Showing posts with label AG. Show all posts
Showing posts with label AG. Show all posts

SQL Server error 47106

SQL Server error 47106

Problem

I was trying to configure Read-Scale Always On Availability Group in our test server using the steps from https://www.mssqltips.com/sqlservertip/6905/sql-server-read-scale-always-on-availability-groups/ but I encountered an error "SQL Server error 47106".

Below is the error that I got:

TITLE: Microsoft SQL Server Management Studio
------------------------------
Failed to join the instance 'TESTSQL17A' to the availability group 'TESTSQL17RS'. (Microsoft.SqlServer.Management.HadrModel)
For help, click: https://go.microsoft.com/fwlink?ProdName=Microsoft+SQL+Server&ProdVer=16.100.47021.0&EvtSrc=Microsoft.SqlServer.Management.Smo.ExceptionTemplates.FailedOperationExceptionText&LinkId=20476
------------------------------
ADDITIONAL INFORMATION:
An exception occurred while executing a Transact-SQL statement or batch. (Microsoft.SqlServer.ConnectionInfo)
------------------------------
Cannot join availability group 'TESTSQL17RS'. Download configuration timeout. Please check primary configuration, network connectivity and firewall setup, then retry the operation.
Failed to join local availability replica to availability group 'TESTSQL17RS'.  The operation encountered SQL Server error 47106 and has been rolled back.  Check the SQL Server error log for more details.  When the cause of the error has been resolved, retry the ALTER AVAILABILITY GROUP JOIN command. (Microsoft SQL Server, Error: 47106)
For help, click: https://docs.microsoft.com/sql/relational-databases/errors-events/mssqlserver-47106-database-engine-error
------------------------------
BUTTONS:
OK
------------------------------

Solution

I scoured the internet for any related issues and saw a post from  https://www.voltol.com/2020/02/sql-error-47106-when-trying-to-add.html

Reading through the article above helped me in the right direction. The port used by read-scale is being blocked by a firewall.

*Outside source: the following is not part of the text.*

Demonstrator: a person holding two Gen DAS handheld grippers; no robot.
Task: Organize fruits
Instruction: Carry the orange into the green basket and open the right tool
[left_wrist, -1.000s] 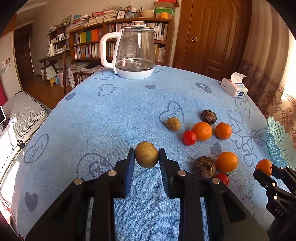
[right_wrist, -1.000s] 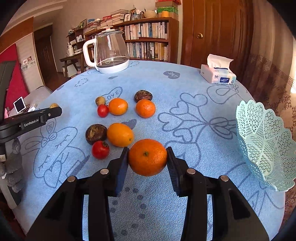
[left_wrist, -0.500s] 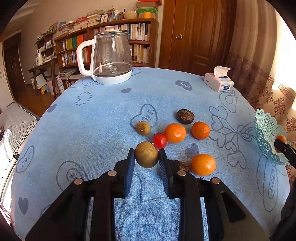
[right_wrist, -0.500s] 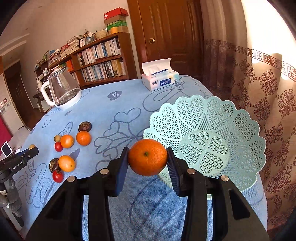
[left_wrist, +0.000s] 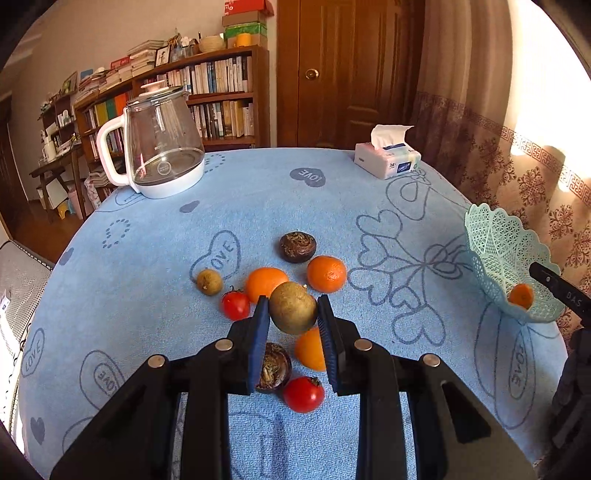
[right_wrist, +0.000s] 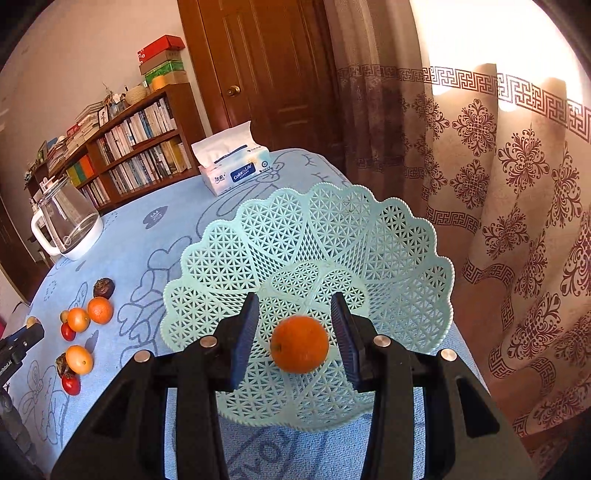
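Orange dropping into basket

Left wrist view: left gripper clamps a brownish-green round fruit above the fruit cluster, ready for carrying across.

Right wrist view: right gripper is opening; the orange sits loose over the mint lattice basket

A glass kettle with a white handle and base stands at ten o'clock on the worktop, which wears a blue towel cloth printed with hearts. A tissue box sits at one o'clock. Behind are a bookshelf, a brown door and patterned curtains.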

Below is the link of required firewall rules to access SQL Server: 

During the course of the investigation, I performed the following tasks:

1. Checked the port being used for Read-Scale Availability Group. Availability group uses port 5022 or 7022 for database mirroring.

SQL

SELECT name, protocol_desc, port, state_desc
FROM sys.tcp_endpoints
WHERE type_desc = 'DATABASE_MIRRORING'

2. Using PowerShell command Test-NetConnection, I tested the port being used by SQL Server for database mirroring on both servers. I included port 1433 since it is the default TCP port of SQL Server instance.

PowerShell

clear
Test-NetConnection -ComputerName TESTSQL17A -Port 1433
Test-NetConnection -ComputerName TESTSQL17A -Port 5022

Test-NetConnection -ComputerName TESTSQL17B -Port 1433
Test-NetConnection -ComputerName TESTSQL17B -Port 5022
The test from TESTSQL17B to TESTSQL17A failed on port 5022, but the connection using port 1433 was successful.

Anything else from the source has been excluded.